Exercise >>
From the listing that follows, count the lines including "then" and give the number alone.

Input below:

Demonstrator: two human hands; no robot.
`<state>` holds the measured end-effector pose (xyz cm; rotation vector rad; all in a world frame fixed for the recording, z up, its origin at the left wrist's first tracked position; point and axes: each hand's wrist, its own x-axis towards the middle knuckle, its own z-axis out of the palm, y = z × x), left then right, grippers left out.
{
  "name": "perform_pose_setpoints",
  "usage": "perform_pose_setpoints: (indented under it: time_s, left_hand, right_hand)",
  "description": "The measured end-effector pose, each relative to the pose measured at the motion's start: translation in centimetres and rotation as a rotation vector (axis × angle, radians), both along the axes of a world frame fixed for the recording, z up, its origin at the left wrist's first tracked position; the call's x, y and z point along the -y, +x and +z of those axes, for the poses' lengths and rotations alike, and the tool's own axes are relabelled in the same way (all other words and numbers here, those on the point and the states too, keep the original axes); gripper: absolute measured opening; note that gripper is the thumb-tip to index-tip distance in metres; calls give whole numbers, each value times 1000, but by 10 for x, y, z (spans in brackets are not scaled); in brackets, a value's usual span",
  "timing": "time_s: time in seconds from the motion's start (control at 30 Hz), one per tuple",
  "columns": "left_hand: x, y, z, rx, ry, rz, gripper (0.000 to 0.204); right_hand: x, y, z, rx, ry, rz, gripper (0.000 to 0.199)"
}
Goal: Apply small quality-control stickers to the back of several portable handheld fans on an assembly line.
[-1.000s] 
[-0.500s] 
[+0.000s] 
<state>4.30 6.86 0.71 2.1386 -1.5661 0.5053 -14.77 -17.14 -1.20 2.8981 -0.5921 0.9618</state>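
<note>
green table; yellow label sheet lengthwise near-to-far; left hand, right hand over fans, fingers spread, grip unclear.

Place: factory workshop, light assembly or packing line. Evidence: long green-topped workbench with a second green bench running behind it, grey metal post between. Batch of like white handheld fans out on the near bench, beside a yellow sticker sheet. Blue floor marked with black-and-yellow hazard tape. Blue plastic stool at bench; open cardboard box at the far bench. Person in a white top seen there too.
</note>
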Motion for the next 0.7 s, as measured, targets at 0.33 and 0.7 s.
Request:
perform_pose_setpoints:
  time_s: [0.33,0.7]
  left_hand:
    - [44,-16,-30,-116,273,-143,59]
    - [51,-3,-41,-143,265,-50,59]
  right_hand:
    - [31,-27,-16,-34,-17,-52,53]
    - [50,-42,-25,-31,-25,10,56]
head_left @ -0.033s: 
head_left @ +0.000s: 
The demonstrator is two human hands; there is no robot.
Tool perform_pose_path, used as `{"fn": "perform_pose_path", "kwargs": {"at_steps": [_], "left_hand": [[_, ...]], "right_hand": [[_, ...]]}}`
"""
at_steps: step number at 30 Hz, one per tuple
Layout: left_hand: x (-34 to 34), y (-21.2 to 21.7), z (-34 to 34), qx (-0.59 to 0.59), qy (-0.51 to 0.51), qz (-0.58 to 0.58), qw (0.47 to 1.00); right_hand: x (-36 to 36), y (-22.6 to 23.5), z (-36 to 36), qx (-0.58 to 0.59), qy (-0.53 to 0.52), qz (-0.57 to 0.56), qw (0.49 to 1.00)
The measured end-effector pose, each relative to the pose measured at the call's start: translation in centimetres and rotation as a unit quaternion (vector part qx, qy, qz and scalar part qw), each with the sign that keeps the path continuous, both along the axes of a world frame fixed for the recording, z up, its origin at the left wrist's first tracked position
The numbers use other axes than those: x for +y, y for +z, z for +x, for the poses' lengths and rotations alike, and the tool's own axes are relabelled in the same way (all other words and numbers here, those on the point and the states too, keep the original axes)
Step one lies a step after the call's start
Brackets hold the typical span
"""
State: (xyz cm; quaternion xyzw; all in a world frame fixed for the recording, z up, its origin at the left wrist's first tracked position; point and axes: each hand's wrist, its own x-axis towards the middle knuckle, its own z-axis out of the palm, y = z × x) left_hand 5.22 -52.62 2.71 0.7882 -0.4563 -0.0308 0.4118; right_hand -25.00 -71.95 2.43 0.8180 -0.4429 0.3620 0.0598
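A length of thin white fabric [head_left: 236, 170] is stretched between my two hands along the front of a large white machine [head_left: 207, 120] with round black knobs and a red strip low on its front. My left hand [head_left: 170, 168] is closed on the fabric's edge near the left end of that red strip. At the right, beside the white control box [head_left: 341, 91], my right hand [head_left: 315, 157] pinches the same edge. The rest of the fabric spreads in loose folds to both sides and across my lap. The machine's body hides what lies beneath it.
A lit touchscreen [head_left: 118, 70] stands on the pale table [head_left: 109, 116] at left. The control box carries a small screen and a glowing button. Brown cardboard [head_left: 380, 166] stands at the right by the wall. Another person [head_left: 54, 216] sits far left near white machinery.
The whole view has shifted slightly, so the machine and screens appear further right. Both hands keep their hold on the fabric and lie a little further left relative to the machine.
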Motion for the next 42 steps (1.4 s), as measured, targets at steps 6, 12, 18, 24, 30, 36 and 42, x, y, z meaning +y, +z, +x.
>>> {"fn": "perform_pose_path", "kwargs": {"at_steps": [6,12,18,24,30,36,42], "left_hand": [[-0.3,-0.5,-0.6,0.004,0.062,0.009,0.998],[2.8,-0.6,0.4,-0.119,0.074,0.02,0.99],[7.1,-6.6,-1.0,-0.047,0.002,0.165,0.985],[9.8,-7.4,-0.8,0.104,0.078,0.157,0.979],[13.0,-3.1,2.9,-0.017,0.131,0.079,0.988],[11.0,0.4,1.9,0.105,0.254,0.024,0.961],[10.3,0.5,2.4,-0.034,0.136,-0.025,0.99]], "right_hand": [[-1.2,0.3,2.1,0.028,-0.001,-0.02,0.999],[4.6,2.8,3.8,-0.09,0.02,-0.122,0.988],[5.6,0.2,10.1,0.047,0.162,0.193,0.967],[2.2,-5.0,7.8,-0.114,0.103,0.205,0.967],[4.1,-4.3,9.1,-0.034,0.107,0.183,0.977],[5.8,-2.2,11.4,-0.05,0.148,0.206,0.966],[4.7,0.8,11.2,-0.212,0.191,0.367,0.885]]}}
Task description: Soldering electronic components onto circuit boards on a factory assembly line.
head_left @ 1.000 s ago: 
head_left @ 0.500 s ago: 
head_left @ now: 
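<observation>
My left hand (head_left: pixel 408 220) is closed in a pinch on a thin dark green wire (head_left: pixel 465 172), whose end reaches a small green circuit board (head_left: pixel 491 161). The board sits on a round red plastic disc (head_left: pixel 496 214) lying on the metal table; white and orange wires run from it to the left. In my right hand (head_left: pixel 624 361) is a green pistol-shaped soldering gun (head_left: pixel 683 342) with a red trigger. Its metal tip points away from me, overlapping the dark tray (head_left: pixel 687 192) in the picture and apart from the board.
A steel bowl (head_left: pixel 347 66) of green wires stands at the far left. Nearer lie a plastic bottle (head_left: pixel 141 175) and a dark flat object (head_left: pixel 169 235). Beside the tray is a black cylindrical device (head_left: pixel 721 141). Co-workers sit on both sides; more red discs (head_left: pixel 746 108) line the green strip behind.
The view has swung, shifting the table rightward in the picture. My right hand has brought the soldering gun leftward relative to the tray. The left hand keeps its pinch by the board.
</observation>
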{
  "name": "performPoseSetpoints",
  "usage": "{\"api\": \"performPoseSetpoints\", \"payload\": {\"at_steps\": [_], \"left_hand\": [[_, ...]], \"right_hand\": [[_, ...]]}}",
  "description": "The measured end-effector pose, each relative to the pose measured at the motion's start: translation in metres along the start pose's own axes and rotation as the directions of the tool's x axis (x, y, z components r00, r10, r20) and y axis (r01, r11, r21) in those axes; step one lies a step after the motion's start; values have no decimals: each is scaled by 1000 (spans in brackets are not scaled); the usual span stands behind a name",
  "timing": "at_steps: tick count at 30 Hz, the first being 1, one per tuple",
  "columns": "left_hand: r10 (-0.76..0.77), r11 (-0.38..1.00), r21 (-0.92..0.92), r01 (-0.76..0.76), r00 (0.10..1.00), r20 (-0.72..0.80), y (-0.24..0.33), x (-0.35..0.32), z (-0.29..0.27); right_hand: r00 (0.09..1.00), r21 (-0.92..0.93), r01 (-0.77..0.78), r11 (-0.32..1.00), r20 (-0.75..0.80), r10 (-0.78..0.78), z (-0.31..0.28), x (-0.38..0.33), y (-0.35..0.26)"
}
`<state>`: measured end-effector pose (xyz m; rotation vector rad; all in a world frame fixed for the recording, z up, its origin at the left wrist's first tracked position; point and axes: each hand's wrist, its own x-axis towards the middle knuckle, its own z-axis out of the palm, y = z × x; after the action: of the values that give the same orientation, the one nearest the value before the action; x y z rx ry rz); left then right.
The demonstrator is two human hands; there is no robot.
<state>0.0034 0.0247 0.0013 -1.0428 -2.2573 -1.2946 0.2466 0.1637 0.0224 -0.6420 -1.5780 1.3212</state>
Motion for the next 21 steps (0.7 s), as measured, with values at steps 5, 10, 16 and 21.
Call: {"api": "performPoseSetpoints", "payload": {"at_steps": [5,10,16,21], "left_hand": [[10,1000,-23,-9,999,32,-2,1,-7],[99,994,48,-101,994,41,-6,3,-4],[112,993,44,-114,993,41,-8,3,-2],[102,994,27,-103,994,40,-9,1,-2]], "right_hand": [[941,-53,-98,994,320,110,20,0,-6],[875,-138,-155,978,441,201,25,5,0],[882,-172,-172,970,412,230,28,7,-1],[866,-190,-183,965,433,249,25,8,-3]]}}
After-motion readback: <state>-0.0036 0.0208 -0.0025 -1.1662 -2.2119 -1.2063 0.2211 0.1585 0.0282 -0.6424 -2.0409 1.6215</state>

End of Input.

Exercise response >>
2